Heading east, Going to the Sun Road winds through tall pines and past Sprague Creek campground. Flashing lights warn us to stop - a large vehicle like an Expedition has hit a tree and flipped over on its side. The accident could have occurred last night. It's a sad sight, but all the more reason to be careful when driving through the Park.
MacDonald Creek flows past us, its clear waters curving past gravel banks. Wildflowers still bloom - fleabane and daisies, a few yellow violets and wild strawberries.
MacDonald Falls pours down into the creek near the road. A young woman pulls up behind us in an Outback with Wisconsin plates.
It's still in the 40s, but she is wearing shorts and a sweatshirt.
On the roof of the car is a mountain bike and her traveling companions are two black lab mixes who bark at us through the windows.

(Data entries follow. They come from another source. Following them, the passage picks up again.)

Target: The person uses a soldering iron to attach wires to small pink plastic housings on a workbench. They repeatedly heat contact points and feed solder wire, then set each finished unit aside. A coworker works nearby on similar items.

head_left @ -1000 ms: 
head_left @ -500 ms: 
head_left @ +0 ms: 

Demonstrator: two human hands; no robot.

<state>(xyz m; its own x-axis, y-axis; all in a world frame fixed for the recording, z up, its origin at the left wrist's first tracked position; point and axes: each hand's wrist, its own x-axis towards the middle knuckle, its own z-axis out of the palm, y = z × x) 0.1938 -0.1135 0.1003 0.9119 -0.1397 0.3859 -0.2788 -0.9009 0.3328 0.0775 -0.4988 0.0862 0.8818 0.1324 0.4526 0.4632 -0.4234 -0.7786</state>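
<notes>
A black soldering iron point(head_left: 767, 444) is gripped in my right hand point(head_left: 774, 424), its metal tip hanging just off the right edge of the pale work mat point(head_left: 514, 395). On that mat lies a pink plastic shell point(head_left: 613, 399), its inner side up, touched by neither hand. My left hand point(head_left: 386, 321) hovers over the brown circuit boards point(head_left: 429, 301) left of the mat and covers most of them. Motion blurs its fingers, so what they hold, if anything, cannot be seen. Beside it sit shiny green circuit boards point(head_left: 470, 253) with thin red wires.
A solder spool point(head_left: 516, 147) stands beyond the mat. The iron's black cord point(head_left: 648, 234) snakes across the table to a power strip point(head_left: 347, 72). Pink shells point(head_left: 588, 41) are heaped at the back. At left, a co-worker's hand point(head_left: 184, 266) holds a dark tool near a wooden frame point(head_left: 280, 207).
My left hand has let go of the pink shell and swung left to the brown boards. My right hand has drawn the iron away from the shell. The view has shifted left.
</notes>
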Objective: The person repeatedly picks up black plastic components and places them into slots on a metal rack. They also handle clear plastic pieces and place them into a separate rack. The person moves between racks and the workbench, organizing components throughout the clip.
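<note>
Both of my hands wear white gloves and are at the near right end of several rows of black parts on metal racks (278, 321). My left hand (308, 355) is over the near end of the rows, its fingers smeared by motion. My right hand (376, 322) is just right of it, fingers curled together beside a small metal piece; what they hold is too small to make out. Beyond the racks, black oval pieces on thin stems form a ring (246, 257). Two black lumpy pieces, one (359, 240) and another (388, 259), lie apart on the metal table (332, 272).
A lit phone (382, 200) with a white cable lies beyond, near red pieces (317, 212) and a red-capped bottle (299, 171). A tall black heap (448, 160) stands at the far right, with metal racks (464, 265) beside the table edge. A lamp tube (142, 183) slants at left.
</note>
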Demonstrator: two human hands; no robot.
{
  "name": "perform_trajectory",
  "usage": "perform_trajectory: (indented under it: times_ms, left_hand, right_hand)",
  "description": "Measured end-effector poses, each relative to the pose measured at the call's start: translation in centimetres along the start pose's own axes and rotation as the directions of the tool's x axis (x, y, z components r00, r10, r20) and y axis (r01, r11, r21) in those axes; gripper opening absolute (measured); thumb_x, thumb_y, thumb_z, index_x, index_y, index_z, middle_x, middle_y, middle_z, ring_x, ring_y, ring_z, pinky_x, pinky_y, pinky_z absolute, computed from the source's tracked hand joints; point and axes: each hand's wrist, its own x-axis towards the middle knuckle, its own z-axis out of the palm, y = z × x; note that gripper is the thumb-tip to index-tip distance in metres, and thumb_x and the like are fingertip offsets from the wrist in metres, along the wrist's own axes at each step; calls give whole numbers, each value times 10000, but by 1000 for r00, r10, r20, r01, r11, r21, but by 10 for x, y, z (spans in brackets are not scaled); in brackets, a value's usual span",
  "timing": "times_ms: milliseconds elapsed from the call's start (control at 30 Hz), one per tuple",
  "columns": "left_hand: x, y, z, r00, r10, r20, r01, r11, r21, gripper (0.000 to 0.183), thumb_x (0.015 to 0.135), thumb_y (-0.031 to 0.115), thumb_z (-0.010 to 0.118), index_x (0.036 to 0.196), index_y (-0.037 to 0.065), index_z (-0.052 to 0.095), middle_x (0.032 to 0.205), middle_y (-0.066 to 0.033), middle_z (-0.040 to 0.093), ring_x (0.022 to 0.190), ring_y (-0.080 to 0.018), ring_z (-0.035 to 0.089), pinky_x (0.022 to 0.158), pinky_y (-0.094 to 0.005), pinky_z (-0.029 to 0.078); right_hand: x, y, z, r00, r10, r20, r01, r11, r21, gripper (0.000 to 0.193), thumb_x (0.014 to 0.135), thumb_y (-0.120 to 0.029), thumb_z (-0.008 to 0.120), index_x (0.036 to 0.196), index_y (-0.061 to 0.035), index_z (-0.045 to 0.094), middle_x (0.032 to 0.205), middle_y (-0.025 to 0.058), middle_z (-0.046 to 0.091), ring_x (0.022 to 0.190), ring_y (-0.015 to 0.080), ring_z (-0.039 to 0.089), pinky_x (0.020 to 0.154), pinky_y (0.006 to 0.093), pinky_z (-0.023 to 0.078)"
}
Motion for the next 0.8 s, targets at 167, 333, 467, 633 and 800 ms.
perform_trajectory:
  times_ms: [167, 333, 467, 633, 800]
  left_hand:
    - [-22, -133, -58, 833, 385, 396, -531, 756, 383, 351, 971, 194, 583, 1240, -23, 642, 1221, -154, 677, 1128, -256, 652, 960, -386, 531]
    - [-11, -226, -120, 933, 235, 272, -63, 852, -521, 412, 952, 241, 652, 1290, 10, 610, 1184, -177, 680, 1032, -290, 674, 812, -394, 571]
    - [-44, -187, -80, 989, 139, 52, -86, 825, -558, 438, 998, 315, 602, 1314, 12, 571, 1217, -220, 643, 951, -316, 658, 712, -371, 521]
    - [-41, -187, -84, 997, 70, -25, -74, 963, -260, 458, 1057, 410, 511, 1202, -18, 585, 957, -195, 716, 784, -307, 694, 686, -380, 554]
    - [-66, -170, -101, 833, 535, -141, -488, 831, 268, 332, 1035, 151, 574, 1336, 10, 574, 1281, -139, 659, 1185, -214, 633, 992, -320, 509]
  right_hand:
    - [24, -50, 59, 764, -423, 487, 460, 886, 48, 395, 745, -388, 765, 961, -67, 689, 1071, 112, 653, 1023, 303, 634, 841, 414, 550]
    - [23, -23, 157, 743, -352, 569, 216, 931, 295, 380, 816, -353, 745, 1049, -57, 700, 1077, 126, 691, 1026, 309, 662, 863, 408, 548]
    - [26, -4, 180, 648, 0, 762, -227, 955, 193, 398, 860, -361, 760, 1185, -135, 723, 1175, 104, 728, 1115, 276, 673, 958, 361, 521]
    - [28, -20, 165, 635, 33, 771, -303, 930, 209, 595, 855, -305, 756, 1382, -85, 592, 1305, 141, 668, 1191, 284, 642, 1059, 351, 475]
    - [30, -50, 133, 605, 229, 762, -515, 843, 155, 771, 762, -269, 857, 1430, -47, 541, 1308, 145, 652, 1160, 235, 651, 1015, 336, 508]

Going to the Sun Road climbs and bends around the mountains offering one spectacular view after another. The mountains are sharp and jagged, green and brown and red, patches of snow here and there. We pass the Weeping Wall, water trickling down. The construction causes only minor delays and seems to keep people driving safe.
Logan Pass is the main destination for most travelers. Sitting on the Continental Divide, it's a windy place, but otherwise the weather is picture perfect - blue sky, sunny, 53 degrees. We start up the trail past the Visitor Center to Hidden Lake, a boardwalk that changes to pavement and then rock and dirt. Meadows dotted with arrow leaf balsamroot surround us. We are surrounded by mountains and look down on the blue waters of Hidden Lake.
About a mile past the lookout, three mountain goats are resting on the slopes - a nanny and her kid and another adult, probably a female. They are very white and fluffy looking - their fur looks like a polar bear's - with dark toed hooves and long hair under their chins. We watch them for a long time. Other hikers pass us, lots of them chattering loudly. Logan Pass is beautiful, but it's a busy, noisy place. We hear conversations in Indian, Spanish, German and French. Too busy, too noisy for me. But I loved the goats.
Instead of returning to West Glacier right away, we drive up the road past St. Mary's Falls and stop at Sun Point. It's a short hike up the trail along St. Mary's Lake. High above the lake we can see it stretching out for miles on both sides of us. The trail along St. Mary's is a long one and leads to both St. Mary's Falls and Baring Falls.
The wind is powerful on top of this rock point, so we don't stay long.